Antonio Delfim Netto - Não mudou o tom coisa nenhuma. Eu acho que a política do Lula era boa. Considero a Dilma uma tecnocrata de altíssima qualidade. Tudo o que ela está fazendo está na direção certa. Começando com aquela intervenção na poupança, a redução dos juros, a redução do custo de energia.

O que eu digo é o seguinte, a minha mudança...

Chamei a atenção para uma coisa que foi exagerada, a operação quadrangular entre Tesouro, BNDES, Caixa Econômica. Aquilo diminui a credibilidade da política. Você não precisava do superavit primário de 3,1% [do PIB]; com 2% você fazia o serviço.
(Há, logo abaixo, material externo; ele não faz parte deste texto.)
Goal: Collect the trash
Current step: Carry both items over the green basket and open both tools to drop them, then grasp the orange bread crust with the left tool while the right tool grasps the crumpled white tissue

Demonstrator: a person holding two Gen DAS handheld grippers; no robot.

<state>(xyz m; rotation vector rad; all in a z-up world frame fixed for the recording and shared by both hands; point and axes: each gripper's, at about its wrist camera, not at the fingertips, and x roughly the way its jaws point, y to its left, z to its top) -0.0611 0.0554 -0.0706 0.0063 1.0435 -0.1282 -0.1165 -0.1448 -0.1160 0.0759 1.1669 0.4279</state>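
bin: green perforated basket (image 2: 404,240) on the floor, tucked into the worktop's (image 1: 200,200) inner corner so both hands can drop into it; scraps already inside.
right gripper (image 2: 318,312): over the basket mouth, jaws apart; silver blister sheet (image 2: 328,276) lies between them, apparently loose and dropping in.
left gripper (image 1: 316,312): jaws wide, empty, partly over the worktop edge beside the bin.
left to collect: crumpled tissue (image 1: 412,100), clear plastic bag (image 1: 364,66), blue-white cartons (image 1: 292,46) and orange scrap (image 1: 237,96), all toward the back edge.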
Os investidores parecem estar menos confiantes no governo.

O governo não tem conseguido produzir leilões capazes de atrair a iniciativa privada. Tenta fixar coisas que não podem ser fixadas simultaneamente.

Você pode fixar a qualidade da concessão. E depois fazer um leilão competitivo em que é determinada a taxa de retorno. Esse é o modelo ideal. Ou você fixa a taxa de retorno e o mercado vai responder com a porcaria que cabe dentro da taxa de retorno. O governo não pode é fixar as duas coisas ao mesmo tempo. Se ele não se afastar desse modelo, a qualidade dos serviços não será a desejada.
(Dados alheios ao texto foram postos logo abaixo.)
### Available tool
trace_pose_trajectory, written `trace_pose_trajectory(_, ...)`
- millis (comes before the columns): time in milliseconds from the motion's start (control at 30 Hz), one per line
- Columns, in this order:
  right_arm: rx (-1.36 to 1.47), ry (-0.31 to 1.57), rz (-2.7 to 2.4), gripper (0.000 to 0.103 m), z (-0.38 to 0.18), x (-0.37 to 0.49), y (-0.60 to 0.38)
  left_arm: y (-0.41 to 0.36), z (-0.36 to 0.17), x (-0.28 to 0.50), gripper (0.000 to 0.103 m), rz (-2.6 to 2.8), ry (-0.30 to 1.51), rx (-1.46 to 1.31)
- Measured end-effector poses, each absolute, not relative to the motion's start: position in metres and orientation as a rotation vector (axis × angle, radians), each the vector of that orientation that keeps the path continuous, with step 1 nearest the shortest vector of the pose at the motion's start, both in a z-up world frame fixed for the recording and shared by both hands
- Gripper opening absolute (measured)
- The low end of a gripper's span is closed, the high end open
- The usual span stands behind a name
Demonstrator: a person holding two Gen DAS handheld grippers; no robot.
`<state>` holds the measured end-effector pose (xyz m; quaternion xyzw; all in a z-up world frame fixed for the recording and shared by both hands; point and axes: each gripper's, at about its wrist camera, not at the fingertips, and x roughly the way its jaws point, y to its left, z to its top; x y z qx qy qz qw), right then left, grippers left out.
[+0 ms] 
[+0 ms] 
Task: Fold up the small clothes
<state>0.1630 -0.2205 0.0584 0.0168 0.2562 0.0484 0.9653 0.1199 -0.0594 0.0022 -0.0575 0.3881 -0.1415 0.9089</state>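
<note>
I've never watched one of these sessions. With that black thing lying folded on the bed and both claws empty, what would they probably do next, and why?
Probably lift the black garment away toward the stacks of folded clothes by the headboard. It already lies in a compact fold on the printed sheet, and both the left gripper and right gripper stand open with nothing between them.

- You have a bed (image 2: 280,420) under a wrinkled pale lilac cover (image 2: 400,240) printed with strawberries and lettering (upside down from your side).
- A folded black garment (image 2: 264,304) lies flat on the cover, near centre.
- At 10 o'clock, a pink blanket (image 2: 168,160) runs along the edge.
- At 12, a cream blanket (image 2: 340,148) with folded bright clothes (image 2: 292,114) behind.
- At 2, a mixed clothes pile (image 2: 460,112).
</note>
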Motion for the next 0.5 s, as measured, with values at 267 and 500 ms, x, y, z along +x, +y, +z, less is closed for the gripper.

E a infraestrutura do país continuará com problemas?

Sim, nossa infraestrutura continuará em dificuldades.

Isso impacta o crescimento?

Não há razão para o Brasil não poder crescer entre 3,5% e 4% neste ano. Mas vai depender do nível de investimento. Se você conseguir concessões com qualidade razoável e taxa de retorno adequada, vai atrair o investimento privado.

O que mais o governo pode fazer para recuperar a confiança do setor privado?
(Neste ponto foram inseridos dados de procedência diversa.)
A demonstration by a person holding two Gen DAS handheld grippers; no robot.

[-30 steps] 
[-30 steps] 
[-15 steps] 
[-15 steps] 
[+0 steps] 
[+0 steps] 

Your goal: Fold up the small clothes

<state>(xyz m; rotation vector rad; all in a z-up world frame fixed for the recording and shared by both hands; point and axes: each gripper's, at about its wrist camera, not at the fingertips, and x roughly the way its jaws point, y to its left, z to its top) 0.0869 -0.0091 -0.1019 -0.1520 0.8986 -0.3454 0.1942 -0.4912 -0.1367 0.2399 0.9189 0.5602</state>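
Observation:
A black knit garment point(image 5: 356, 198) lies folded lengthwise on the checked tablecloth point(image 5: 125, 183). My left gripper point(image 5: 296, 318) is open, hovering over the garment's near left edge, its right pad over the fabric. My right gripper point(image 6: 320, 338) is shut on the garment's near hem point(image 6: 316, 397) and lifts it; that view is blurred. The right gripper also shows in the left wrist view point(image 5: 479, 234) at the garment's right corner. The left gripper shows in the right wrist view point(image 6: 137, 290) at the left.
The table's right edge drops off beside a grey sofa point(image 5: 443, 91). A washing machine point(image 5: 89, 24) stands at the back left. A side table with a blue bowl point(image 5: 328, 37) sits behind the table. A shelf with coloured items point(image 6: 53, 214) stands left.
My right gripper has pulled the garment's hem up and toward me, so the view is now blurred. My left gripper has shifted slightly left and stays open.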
Há medidas como a desoneração da folha de pagamento junto com a relativa desvalorização do real que estão produzindo efeitos importantes na estrutura produtiva e na própria exportação.

Mas, quando o governo faz uma intervenção intempestiva no câmbio, aquelas pessoas que tomaram o risco de acreditar na política de desoneração e de câmbio entram em estado de estresse.

O sr. se refere à intervenção do BC [para valorizar o real]?

É. Essa ideia de que corrigir cinco centavos no câmbio muda a expectativa de inflação é absurda.

Produziu algum efeito terrível físico? Não. Mas produziu uma dificuldade na credibilidade do governo.

Não se pode estressar mais o setor industrial.

O sr. também tem criticado os incentivos a setores escolhidos por meio do BNDES.

É verdade, acho que essa não é uma política das mais inteligentes, formar oligopsônios [em que poucas empresas, de grande porte, compram determinado produto] e oligopólios com recursos do Tesouro, porque é óbvio que não são instrumentos eficientes no processo competitivo. São contra a competição. Mas isso vem de muito tempo. Não tem nada a ver com a Dilma.

Vem do governo Lula?

Sim, vem do governo Lula. Tanto quanto sei até hoje, essa não é uma coisa que termine bem.

Como termina?

Com mais inflação.

A inflação hoje é um risco?

Não acredito. A inflação vai flutuar um pouco. O BC continua com os instrumentos, tem autonomia. É um erro imaginar que não opere. Como é um erro imaginar que o governo não saiba administrar essa política econômica.

O que tem acontecido de melhor no país?

O lado bom é que as instituições estão muito mais fortes do que sempre estiveram. O Brasil é o emergente que tem as instituições mais sólidas, como prova esse julgamento do STF [do mensalão]. E, mesmo que tenha crescido pouco, temos crescido reduzindo a desigualdade. A redução da desigualdade é tão importante quanto o crescimento.

E estou convencido: se o governo corrigir essas pequenas coisas, vamos crescer entre 3,5% e 4%. Se não corrigir, vamos ter um crescimento menor. Mas não significa que o Brasil vai entrar em estagnação. Simplesmente vai ter crescimento menor.

Mas isso não seria ruim?

É claro que um crescimento maior é melhor, desde que acompanhado desse aumento de igualdade de oportunidade. Este é o ponto central: estamos construindo uma sociedade mais decente, dando à economia de mercado o que falta a ela, que é a redução da flutuação no nível de emprego e o aumento da oportunidade de igualdade. Não há razão para esse catastrofismo que se apropriou do país.

O erro do truque fiscal produziu esse efeito. Permitiu que se generalizasse a ideia de que o governo não sabe o que está fazendo. Duvido que o governo repita esse erro.